The Department of Rural Development plays a pivotal role in implementing these transformative initiatives, managing a budget of about ₹1.58 lakh crore. Some key schemes under its purview include the Mahatma Gandhi National Rural Employment Guarantee Scheme, Deendayal Antyodaya Yojna-National Rural Livelihoods Mission (DAY-NRLM), Pradhan Mantri Awas Yojana Rural, and Pradhan Mantri Gram Sadak Yojana.
Furthermore, other vital schemes focused on rural India encompass the Ayushman Bharat – Pradhan Mantri Jan Arogya Yojna (PMJAY) with a budget of ₹7,200 crore in 2023-24, the ₹70,000 crore Jal Jeevan Mission (JJM)/National Rural Drinking Water Mission, and the ₹76 crore Svamitva program. Svamitva, initiated in 2020, streamlines property registration for residential properties in rural areas, simplifying land documentation.
The government’s efforts don’t stop at saturation; they are committed to taking these schemes to the next level. For example, DAY-NRLM has successfully mobilized rural women into 8.1 million self-help groups. The next phase involves elevating these groups into larger producer enterprises, endowing them with capital, technology, branding, and marketing support to access consumer markets.
The Ministry of Panchayati Raj has set ambitious targets to empower rural women entrepreneurs and ensure widespread access to housing. Their vision includes creating 20 million “lakhapati didis” (millionaire women entrepreneurs) and constructing 30 million new houses under the PM Awas Yojna by March 2024. This initiative aims to provide skill training to women and connect them with self-help groups, fostering financial independence. Prime Minister Narendra Modi’s vision of empowering women to earn at least ₹10,000 every month aligns with this objective.

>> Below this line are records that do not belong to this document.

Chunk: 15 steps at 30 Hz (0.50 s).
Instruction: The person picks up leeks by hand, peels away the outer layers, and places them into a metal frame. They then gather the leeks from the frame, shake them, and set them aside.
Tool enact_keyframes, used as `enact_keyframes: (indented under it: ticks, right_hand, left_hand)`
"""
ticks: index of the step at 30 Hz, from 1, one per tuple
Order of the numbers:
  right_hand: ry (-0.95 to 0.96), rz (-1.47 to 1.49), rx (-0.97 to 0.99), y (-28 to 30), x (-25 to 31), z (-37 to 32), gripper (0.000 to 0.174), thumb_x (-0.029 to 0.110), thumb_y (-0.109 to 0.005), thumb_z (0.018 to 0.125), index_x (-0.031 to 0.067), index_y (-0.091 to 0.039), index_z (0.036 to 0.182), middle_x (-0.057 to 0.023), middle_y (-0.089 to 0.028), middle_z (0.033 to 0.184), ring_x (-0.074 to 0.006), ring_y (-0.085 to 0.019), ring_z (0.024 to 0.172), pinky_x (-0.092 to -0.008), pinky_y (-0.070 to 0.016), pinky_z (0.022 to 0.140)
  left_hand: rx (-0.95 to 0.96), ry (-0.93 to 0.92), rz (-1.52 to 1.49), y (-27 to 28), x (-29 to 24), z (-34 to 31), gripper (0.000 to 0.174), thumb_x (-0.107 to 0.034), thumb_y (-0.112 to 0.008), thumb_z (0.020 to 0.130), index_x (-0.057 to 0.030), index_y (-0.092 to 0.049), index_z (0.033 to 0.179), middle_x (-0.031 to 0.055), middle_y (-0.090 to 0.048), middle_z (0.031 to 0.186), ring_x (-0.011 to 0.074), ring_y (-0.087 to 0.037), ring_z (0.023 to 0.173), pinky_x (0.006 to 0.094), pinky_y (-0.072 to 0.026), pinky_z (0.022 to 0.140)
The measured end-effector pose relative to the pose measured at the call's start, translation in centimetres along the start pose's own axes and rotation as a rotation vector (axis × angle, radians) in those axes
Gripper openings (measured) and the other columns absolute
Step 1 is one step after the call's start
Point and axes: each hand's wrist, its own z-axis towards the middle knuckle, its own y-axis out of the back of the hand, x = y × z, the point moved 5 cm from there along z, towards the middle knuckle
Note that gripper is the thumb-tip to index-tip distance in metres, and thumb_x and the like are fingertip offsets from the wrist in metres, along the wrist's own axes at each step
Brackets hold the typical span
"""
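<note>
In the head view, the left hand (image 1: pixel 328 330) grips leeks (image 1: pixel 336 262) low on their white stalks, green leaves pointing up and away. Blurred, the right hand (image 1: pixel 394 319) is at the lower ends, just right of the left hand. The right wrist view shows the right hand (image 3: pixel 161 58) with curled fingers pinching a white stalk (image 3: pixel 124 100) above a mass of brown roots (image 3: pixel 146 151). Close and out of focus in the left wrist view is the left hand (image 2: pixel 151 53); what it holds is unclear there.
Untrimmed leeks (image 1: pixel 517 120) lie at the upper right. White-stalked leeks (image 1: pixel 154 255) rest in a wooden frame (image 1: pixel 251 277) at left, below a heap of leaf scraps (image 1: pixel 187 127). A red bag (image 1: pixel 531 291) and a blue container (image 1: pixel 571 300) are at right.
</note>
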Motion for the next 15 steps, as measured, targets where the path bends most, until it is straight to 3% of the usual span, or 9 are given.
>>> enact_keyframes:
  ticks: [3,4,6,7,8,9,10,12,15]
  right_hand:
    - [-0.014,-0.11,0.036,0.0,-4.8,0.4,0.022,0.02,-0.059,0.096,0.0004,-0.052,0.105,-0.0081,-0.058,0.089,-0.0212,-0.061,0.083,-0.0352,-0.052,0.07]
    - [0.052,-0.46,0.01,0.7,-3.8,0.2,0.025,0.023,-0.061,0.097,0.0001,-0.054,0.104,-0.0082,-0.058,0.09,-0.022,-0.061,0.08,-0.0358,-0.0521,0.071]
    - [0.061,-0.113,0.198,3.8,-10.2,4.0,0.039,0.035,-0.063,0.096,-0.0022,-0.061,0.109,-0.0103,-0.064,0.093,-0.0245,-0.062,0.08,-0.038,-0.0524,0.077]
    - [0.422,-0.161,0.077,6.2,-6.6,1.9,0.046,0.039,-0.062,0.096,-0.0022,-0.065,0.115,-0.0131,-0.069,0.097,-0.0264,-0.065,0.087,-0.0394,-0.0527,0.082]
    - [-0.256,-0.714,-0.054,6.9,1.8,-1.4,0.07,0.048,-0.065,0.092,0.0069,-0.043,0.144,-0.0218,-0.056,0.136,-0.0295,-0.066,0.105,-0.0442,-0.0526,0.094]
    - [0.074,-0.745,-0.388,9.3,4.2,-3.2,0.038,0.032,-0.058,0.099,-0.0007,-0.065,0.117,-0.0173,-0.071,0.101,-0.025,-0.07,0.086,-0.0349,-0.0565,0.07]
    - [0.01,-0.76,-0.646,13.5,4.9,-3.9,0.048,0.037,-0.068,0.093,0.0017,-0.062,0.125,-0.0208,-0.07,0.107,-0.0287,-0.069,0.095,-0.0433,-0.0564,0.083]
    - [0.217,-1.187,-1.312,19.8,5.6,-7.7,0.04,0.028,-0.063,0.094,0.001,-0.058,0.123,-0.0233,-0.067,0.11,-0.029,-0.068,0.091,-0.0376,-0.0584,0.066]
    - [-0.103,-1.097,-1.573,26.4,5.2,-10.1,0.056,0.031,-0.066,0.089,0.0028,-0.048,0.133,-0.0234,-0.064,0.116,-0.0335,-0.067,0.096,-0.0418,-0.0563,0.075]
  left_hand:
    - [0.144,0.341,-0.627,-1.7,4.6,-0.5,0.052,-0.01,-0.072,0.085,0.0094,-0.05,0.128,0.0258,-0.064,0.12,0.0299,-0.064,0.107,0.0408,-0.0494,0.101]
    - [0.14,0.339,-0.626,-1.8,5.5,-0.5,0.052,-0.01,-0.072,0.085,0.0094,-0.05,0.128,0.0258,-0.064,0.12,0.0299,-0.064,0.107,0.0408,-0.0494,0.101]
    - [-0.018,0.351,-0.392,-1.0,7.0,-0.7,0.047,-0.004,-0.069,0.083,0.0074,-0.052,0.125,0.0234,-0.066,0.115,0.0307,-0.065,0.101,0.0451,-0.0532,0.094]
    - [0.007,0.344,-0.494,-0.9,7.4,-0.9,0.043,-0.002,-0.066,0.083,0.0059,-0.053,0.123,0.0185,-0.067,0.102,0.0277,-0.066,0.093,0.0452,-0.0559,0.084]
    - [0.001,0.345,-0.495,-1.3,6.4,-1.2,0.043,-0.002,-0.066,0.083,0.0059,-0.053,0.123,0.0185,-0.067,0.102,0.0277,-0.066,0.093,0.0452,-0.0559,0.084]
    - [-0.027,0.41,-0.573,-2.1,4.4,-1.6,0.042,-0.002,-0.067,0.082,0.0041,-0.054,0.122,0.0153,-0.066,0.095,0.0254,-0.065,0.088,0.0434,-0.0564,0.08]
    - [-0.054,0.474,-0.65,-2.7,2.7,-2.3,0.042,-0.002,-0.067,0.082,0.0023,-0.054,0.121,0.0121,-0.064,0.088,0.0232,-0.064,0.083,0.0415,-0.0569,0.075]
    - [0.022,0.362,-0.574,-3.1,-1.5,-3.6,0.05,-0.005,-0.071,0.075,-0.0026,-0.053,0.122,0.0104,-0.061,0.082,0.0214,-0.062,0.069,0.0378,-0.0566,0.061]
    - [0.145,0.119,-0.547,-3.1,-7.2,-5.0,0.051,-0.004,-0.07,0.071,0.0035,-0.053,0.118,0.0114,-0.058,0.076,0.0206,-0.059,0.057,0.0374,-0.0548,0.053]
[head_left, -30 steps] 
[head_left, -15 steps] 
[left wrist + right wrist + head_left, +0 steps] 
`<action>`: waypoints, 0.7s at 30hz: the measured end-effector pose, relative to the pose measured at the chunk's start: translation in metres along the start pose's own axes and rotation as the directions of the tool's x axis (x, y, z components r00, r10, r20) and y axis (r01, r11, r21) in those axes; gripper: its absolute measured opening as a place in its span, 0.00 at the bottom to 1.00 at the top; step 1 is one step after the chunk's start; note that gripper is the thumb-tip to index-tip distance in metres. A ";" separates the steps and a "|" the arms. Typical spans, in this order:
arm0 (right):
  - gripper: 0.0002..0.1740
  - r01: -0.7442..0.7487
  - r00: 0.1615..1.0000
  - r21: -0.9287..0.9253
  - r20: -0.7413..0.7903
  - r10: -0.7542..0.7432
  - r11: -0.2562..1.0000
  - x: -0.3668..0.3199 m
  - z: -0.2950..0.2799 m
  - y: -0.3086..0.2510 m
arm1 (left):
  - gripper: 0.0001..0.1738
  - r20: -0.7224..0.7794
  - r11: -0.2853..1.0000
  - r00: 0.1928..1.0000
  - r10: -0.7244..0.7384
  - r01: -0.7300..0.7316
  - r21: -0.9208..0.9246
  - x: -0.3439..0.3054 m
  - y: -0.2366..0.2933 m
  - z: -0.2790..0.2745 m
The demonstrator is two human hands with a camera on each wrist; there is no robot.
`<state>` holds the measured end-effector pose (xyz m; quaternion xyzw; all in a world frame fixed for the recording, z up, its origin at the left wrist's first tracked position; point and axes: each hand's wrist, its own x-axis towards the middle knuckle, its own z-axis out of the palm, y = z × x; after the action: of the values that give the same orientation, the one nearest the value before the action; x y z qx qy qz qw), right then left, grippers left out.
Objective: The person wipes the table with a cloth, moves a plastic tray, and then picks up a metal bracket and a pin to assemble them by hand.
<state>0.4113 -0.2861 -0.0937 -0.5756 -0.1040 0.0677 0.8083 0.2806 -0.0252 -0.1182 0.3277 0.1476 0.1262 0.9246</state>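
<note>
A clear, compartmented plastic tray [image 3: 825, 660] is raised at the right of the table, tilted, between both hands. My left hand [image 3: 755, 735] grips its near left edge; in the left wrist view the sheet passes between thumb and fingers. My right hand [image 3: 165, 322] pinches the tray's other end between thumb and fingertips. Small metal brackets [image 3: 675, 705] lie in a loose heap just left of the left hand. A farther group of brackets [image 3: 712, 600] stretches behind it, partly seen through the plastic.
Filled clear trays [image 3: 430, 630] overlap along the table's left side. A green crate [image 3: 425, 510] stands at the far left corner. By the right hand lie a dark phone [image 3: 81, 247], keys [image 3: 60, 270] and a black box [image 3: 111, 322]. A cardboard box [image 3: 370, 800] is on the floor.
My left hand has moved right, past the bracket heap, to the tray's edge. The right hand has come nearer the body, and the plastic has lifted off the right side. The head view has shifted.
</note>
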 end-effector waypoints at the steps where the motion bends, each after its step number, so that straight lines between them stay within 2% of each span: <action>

What will happen because of this Government plan?
Institutional mechanisms, primarily panchayats or village councils, play a vital role in executing these rural welfare schemes. The government recognizes the importance of strengthening this system to ensure the effective delivery of services. Empowering Panchayati Raj institutions has been a priority for the ruling Bharatiya Janata Party. In 2022, the party passed a resolution during its national executive meeting, urging the union government to introduce a new law for the speedy devolution of financial and administrative powers to panchayats. This move aims to enhance grassroots governance and participative development.
To underscore the commitment to inclusive development, Prime Minister Modi emphasized the equitable distribution of resources, with a focus on needy areas. This focus dovetails with the government’s commitment to fulfill the 17 Sustainable Development Goals (SDGs) identified by the United Nations. These goals encompass critical areas such as eradicating malnutrition, reducing maternal mortality rates, ensuring access to amenities and housing, and providing skill training and employment opportunities.
Building on the success of the aspirational district program for 250 million people in 112 underdeveloped districts, the government launched the aspirational blocks program in rural India. This initiative, implemented in 500 blocks across 329 districts, seeks to improve governance at the subdistrict level, ultimately enhancing the quality of life for citizens.
In conclusion, the central government’s ambitious plan to saturate and elevate welfare schemes in rural India is not just a political strategy for the 2024 elections; it represents a profound commitment to transform rural lives and bridge the urban-rural divide. By focusing on inclusive development, strengthening grassroots institutions, and aligning with the UN’s SDGs, India’s rural landscape is poised for a remarkable transformation, with the potential to shape the nation’s future.